■ **EXTRACTED INFORMATION**:
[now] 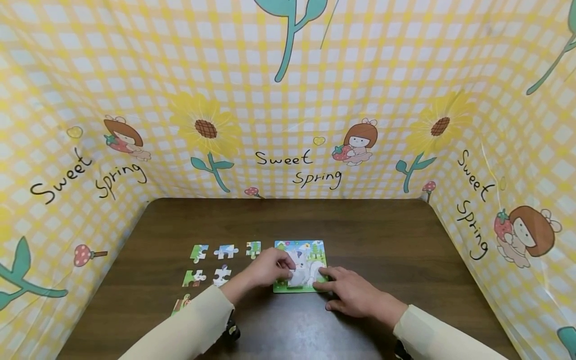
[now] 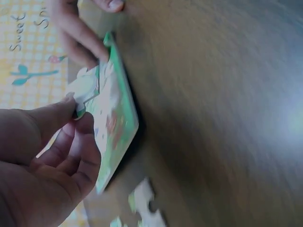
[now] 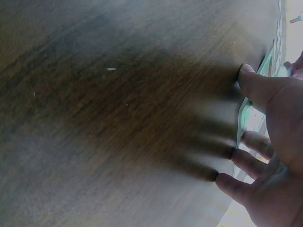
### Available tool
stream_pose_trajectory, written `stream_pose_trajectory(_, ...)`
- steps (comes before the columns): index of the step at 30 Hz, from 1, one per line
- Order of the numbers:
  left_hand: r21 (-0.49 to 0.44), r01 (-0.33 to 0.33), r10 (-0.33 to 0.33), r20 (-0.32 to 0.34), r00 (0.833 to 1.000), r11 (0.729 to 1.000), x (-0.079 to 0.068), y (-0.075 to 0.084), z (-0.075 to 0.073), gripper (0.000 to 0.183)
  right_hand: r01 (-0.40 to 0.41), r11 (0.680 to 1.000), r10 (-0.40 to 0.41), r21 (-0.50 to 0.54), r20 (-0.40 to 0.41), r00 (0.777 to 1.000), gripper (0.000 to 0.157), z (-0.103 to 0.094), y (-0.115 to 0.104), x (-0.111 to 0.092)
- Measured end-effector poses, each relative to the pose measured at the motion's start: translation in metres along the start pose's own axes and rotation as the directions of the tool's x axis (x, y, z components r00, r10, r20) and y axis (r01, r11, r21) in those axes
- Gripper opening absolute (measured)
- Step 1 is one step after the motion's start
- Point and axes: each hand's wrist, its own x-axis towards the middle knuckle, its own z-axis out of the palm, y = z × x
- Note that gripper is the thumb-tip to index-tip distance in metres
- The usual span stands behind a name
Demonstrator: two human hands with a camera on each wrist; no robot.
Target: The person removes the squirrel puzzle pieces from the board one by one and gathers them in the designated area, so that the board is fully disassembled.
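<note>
A jigsaw board (image 1: 292,289) with a green border and a white animal picture lies on the table. My left hand (image 1: 265,268) pinches a puzzle piece (image 2: 85,89) between thumb and fingers, over the lower middle of the board. In the left wrist view this piece is tilted and raised at the near side. My right hand (image 1: 353,292) has its fingers spread, with fingertips touching the board's right side. Its thumb (image 3: 248,78) is down by the board's near edge. Part of the board's left side is hidden behind my left hand.
Several loose puzzle pieces lie left of the board, among them a blue-topped piece (image 1: 226,251), a tree piece (image 1: 254,248) and a green-and-white piece (image 1: 194,277). A brown-and-green piece (image 1: 181,303) is partly covered by my left sleeve. Checked yellow cloth (image 1: 288,110) surrounds the dark wooden table (image 1: 382,225).
</note>
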Motion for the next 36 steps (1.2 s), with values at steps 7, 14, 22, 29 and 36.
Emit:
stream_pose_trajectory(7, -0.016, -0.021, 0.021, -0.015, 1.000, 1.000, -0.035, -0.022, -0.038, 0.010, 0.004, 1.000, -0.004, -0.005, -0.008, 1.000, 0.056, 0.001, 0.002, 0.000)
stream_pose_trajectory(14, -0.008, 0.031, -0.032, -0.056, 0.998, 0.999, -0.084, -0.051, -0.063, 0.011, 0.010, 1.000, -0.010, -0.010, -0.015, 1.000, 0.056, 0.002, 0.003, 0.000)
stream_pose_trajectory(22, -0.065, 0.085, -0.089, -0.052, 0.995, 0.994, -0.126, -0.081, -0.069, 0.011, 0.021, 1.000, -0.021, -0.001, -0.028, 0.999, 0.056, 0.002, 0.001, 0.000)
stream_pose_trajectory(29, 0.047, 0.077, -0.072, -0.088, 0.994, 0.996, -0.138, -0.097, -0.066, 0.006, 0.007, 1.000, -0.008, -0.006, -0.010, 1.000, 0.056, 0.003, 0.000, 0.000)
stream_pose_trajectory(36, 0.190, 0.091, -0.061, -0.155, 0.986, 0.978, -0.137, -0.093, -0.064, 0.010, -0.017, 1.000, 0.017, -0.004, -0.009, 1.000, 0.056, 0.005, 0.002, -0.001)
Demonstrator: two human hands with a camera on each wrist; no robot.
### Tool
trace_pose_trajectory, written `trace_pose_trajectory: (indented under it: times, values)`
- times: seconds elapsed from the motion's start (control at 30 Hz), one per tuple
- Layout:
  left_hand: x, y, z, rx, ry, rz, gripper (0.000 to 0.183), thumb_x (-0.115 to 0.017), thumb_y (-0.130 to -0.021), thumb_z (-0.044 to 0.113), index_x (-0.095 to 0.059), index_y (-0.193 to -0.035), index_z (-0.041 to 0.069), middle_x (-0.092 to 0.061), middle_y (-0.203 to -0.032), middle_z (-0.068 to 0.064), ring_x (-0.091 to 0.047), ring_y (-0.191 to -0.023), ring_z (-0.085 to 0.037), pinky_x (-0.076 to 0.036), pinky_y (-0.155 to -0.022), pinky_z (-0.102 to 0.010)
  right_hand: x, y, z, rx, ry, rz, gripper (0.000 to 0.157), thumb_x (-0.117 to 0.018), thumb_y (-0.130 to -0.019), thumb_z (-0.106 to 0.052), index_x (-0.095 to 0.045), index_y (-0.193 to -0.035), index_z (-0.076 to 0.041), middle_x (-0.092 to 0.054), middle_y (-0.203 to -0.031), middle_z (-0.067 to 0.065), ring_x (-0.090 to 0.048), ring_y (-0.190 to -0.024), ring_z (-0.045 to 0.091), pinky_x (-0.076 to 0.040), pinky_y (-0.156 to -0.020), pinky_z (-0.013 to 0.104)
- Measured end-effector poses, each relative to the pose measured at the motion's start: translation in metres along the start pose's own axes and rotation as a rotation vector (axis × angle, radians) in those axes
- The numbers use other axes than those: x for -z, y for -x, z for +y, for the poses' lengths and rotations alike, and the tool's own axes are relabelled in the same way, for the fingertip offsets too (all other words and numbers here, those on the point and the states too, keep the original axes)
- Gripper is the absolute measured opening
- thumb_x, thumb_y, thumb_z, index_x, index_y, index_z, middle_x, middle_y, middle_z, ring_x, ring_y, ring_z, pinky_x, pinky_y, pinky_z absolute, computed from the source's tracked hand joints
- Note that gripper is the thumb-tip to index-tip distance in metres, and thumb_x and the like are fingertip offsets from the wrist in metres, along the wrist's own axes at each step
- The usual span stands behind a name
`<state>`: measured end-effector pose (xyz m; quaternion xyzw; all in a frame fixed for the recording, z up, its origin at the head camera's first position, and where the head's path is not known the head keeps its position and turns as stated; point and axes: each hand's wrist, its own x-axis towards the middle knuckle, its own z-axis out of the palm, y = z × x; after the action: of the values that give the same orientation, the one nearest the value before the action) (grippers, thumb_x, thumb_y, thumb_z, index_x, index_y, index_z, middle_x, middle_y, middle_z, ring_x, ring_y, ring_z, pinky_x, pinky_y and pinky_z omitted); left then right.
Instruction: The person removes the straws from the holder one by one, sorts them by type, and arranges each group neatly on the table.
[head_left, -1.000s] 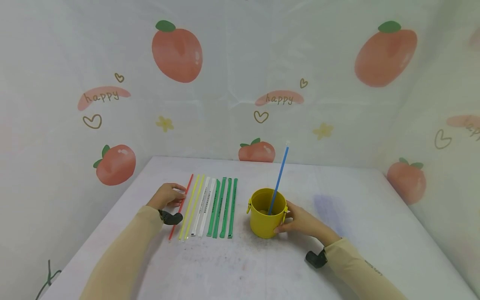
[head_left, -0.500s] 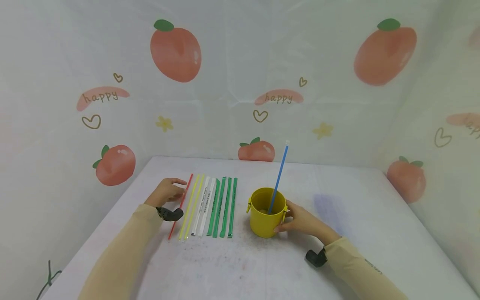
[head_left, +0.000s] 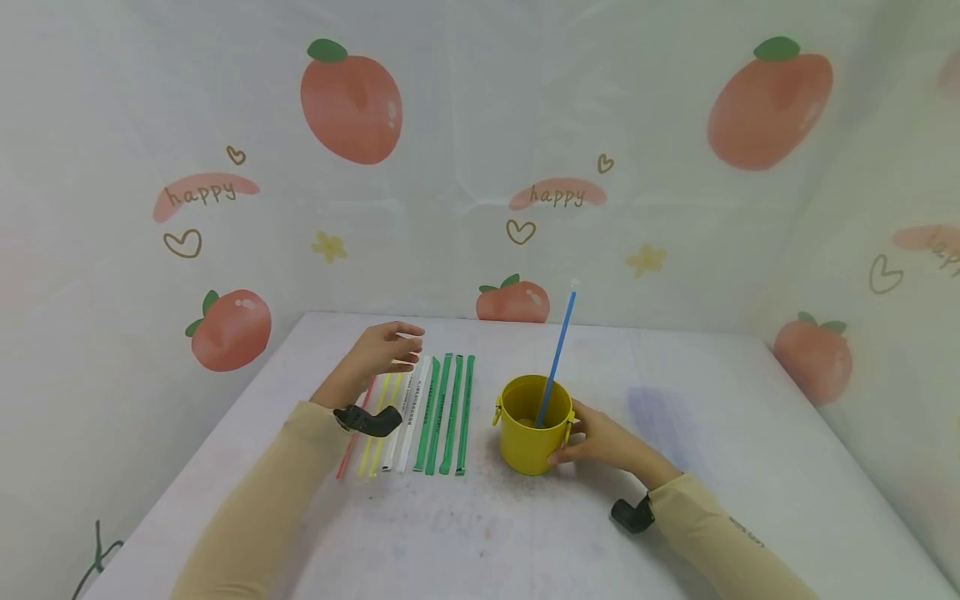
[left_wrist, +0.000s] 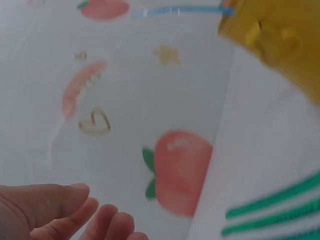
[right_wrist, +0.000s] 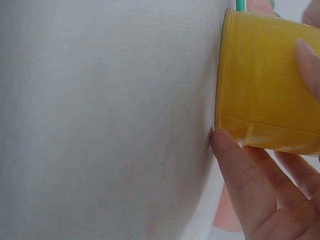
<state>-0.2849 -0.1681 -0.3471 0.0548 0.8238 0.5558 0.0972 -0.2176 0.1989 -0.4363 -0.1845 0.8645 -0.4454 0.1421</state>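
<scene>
My left hand (head_left: 381,348) hovers over the far ends of the straws with its fingers loosely extended; in the left wrist view no object lies between thumb and fingertips (left_wrist: 107,220). Below it a row of drinking straws lies on the table: a red straw (head_left: 347,458), two yellow straws (head_left: 365,458), two white wrapped straws (head_left: 408,433) and several green wrapped straws (head_left: 450,417). My right hand (head_left: 607,442) holds the side of a small yellow bucket (head_left: 525,450), thumb and fingers on its wall. Inside the bucket leans a blue straw (head_left: 558,346), tilted right.
A white cloth covers the table (head_left: 480,542), marked by a faint purple stain (head_left: 660,425) on the right. Behind stands a white curtain (head_left: 450,250) printed with fruit and hearts. A green cord (head_left: 99,554) is at the left edge.
My left hand has left the red straw's side, risen and moved right and away, over the white straws. The right hand and bucket stay put.
</scene>
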Motion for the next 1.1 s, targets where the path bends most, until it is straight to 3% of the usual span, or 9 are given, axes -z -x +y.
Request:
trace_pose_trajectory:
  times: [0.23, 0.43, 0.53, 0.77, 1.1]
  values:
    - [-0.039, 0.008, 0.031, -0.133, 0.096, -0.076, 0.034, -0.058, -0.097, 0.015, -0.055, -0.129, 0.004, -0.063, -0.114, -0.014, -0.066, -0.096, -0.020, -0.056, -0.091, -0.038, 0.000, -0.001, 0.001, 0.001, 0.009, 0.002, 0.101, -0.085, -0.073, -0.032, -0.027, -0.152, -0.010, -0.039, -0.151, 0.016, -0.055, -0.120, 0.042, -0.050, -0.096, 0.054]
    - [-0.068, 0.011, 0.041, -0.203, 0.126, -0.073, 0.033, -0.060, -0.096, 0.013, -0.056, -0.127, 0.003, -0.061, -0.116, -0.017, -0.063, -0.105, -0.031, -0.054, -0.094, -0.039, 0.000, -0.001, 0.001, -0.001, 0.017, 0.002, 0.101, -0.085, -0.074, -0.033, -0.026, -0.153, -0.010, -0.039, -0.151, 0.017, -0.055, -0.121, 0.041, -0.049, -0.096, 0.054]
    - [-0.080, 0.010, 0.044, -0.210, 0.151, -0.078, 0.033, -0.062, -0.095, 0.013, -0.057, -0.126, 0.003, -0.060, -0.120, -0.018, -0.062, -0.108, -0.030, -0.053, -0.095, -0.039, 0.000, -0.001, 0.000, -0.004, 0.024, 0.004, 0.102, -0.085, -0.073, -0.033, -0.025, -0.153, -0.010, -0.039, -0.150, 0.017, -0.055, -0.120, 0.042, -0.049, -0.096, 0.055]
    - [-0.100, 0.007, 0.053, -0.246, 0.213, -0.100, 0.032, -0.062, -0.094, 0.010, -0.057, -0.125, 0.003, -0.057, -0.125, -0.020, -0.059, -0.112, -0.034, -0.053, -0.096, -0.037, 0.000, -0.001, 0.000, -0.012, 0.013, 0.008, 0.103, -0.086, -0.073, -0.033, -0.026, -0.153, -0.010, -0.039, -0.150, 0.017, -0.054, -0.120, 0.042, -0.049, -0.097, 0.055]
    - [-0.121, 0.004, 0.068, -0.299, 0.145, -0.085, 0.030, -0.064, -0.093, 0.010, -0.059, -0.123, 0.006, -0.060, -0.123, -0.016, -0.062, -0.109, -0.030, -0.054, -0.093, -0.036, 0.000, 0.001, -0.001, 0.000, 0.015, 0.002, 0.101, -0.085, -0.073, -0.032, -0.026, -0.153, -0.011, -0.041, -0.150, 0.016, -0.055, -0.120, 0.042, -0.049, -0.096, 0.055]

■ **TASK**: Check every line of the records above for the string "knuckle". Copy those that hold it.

■ **ANSWER BOX**:
- Point and axes: each hand's wrist, its own x-axis towards the middle knuckle, its own z-axis out of the palm, y = z × x
`<state>`: measured end-effector pose (xyz m; quaternion xyzw; all in a frame fixed for the recording, z up, its origin at the head camera's first position, and where the head's path is not known the head keeps its position and turns as stated; point and axes: each hand's wrist, its own x-axis towards the middle knuckle, its own z-axis out of the palm, y = z × x; after the action: of the values that give the same orientation, the one nearest the value before the action) (grippers, thumb_x, thumb_y, thumb_z, index_x, index_y, index_z, middle_x, middle_y, middle_z, ring_x, ring_y, ring_z, pinky_x, pinky_y and pinky_z omitted); left then right.

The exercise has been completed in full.